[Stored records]

--- --- ---

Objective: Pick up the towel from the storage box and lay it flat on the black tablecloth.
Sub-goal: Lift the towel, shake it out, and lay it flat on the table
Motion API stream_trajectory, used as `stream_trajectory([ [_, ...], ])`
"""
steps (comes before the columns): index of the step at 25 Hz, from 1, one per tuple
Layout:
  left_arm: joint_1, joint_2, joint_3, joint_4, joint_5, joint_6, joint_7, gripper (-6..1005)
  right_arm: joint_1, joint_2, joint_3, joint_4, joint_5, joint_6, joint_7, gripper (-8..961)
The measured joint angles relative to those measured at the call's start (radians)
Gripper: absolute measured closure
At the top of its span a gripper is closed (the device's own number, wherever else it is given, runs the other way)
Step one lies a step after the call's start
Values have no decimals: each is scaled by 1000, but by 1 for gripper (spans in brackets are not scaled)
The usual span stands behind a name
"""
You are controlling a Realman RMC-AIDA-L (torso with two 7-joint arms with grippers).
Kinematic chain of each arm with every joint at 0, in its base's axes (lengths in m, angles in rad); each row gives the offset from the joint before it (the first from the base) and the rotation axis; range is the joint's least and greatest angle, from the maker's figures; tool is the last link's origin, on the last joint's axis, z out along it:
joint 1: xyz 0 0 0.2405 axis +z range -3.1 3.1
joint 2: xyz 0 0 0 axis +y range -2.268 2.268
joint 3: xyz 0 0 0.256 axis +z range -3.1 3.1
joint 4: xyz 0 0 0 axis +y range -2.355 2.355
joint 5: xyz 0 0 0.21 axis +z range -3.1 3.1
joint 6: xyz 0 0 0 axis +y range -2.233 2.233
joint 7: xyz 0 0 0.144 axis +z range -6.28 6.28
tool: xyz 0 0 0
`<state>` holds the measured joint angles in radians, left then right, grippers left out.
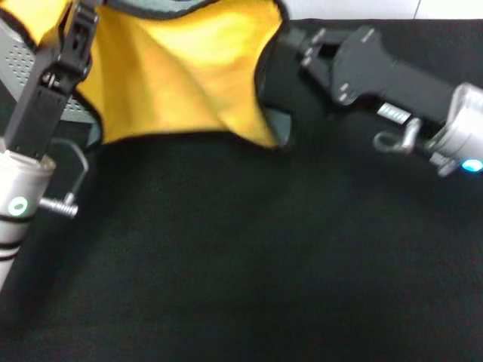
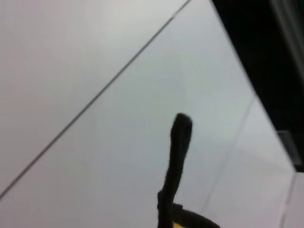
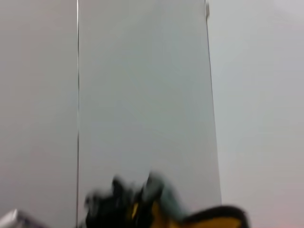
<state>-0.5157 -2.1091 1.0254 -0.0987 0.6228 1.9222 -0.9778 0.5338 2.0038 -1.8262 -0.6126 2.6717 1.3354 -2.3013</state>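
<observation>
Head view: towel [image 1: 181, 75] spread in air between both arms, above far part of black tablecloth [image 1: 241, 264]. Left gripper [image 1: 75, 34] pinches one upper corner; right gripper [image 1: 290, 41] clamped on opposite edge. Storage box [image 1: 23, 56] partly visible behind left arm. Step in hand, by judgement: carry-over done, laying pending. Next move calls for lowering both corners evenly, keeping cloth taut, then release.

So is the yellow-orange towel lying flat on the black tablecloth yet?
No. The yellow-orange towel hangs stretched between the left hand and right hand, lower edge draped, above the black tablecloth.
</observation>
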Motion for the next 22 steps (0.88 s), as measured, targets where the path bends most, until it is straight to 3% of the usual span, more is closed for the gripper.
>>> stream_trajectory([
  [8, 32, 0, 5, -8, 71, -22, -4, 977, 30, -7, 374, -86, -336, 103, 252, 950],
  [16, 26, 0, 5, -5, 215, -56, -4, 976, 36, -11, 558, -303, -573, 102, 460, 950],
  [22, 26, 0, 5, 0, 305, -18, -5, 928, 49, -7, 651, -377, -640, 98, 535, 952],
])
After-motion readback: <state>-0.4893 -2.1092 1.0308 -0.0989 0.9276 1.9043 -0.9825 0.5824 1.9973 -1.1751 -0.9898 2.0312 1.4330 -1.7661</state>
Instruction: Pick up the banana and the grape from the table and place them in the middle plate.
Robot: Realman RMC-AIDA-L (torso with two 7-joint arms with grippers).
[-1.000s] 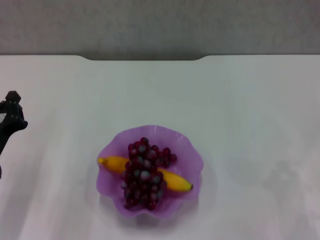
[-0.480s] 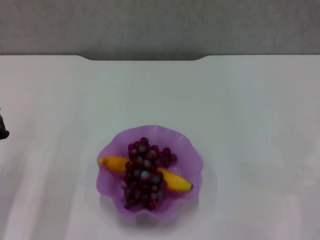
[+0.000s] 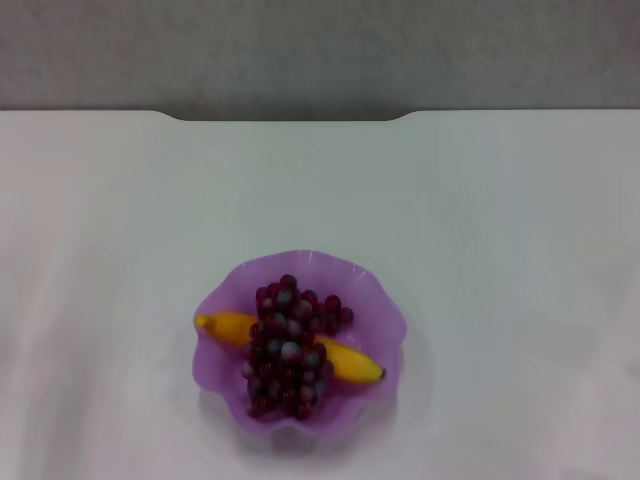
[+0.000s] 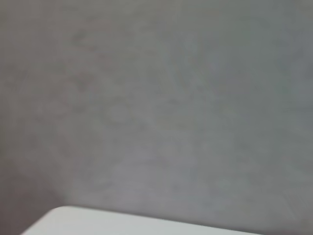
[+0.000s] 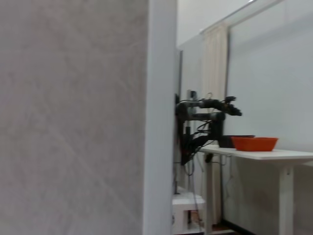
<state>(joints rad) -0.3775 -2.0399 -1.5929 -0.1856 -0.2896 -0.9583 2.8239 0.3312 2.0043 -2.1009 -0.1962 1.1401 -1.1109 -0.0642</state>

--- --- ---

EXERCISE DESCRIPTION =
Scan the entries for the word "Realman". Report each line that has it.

ANSWER TO THE PROBLEM =
You are controlling a Realman RMC-AIDA-L (torso with two 7-joint arms with grippers).
Robot: Realman RMC-AIDA-L (torso with two 7-joint arms with grippers).

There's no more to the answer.